◆ Task prompt
Repeat the data verbatim, images excluded.

◆ Collected data

#####

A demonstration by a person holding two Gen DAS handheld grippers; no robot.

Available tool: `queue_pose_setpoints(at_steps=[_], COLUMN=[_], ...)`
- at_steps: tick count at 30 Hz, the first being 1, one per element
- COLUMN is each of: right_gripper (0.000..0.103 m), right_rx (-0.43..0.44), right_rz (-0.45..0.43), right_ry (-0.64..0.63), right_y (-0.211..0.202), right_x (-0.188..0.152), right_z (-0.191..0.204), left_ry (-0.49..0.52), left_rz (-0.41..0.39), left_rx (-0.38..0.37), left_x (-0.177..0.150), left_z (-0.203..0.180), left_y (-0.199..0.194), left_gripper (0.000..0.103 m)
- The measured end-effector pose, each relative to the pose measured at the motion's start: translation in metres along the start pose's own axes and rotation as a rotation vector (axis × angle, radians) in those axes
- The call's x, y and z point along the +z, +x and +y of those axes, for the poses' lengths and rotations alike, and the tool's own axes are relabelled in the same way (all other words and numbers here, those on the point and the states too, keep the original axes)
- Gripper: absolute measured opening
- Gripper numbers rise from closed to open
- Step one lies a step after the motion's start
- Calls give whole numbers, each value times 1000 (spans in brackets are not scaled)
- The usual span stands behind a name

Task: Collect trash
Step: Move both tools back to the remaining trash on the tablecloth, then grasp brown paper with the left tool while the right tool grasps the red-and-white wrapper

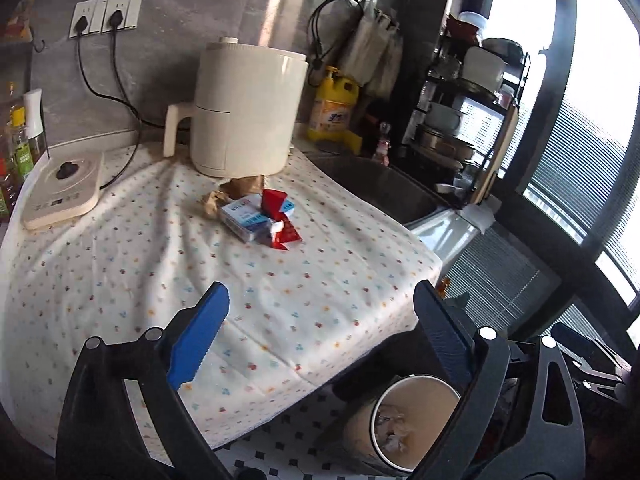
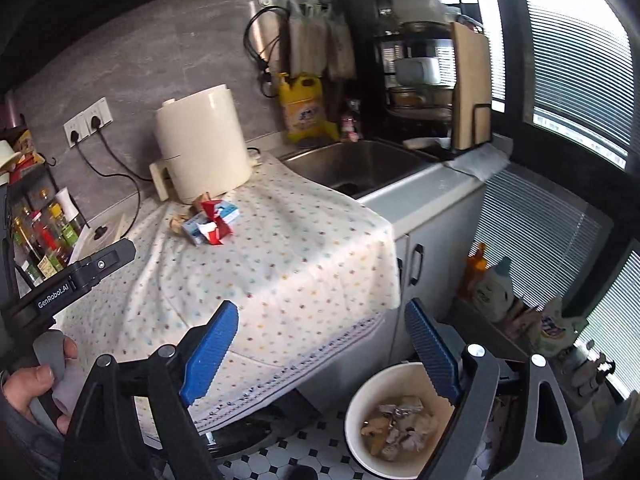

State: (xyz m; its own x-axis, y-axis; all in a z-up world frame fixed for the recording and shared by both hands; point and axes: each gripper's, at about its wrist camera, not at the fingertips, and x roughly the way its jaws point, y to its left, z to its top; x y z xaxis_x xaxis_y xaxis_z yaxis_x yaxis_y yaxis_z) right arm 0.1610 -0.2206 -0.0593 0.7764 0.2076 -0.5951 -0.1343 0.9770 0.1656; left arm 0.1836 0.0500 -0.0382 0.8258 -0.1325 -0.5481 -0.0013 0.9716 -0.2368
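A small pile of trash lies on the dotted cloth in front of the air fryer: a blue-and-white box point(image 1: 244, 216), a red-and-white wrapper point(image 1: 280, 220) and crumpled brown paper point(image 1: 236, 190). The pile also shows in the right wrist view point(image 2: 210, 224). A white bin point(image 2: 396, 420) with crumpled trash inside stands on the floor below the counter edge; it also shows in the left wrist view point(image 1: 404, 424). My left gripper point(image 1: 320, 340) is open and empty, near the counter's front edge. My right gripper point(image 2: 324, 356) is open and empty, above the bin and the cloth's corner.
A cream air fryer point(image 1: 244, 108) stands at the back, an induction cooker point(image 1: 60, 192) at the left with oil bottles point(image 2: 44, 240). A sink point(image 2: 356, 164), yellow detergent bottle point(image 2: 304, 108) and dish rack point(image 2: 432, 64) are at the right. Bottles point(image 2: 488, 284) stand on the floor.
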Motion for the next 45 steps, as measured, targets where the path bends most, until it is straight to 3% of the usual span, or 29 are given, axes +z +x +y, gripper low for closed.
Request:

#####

◆ Result of this task
A demonstration by a person holding two Gen DAS handheld grippers; no robot.

Available tool: `queue_pose_setpoints(at_steps=[_], COLUMN=[_], ...)`
- at_steps: tick count at 30 Hz, the first being 1, one per element
- COLUMN is each of: right_gripper (0.000..0.103 m), right_rx (-0.43..0.44), right_rz (-0.45..0.43), right_ry (-0.64..0.63), right_y (-0.211..0.202), right_x (-0.188..0.152), right_z (-0.191..0.204), left_ry (-0.49..0.52), left_rz (-0.41..0.39), left_rx (-0.38..0.37), left_x (-0.177..0.150), left_z (-0.203..0.180), left_y (-0.199..0.194), left_gripper (0.000..0.103 m)
- The measured end-effector pose, each relative to the pose measured at the motion's start: translation in metres along the start pose's own axes and rotation as a rotation vector (axis × angle, radians) in those axes
- The call's x, y and z point along the +z, +x and +y of those axes, for the poses' lengths and rotations alike, and the tool's own axes are relabelled in the same way (all other words and numbers here, those on the point and the states too, keep the original axes)
- Gripper: absolute measured opening
- Gripper numbers rise from closed to open
- Step one lies a step after the motion's start
- Calls give whole numbers, each value times 1000 (spans in brackets are not scaled)
- The usual span stands behind a name

Task: Collect trash
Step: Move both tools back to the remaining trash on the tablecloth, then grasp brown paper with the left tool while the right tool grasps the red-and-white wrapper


State: (xyz m; its own x-axis, y-axis; all in a z-up world frame fixed for the recording and shared by both hands; point and axes: each gripper's, at about its wrist camera, not at the fingertips, and x roughly the way its jaws point, y to its left, z to its top; x y z xaxis_x xaxis_y xaxis_z yaxis_x yaxis_y yaxis_z) right arm 0.1610 -0.2206 -0.0593 0.7764 0.2076 -0.5951 -0.1343 0.9770 0.1656; left arm 0.1836 0.0500 -0.0382 0.8258 -0.1325 -0.5481 -0.0013 0.9716 -0.2368
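A small pile of trash lies on the dotted cloth in front of the air fryer: a blue-and-white box point(image 1: 244, 216), a red-and-white wrapper point(image 1: 280, 220) and crumpled brown paper point(image 1: 236, 190). The pile also shows in the right wrist view point(image 2: 210, 224). A white bin point(image 2: 396, 420) with crumpled trash inside stands on the floor below the counter edge; it also shows in the left wrist view point(image 1: 404, 424). My left gripper point(image 1: 320, 340) is open and empty, near the counter's front edge. My right gripper point(image 2: 324, 356) is open and empty, above the bin and the cloth's corner.
A cream air fryer point(image 1: 244, 108) stands at the back, an induction cooker point(image 1: 60, 192) at the left with oil bottles point(image 2: 44, 240). A sink point(image 2: 356, 164), yellow detergent bottle point(image 2: 304, 108) and dish rack point(image 2: 432, 64) are at the right. Bottles point(image 2: 488, 284) stand on the floor.
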Motion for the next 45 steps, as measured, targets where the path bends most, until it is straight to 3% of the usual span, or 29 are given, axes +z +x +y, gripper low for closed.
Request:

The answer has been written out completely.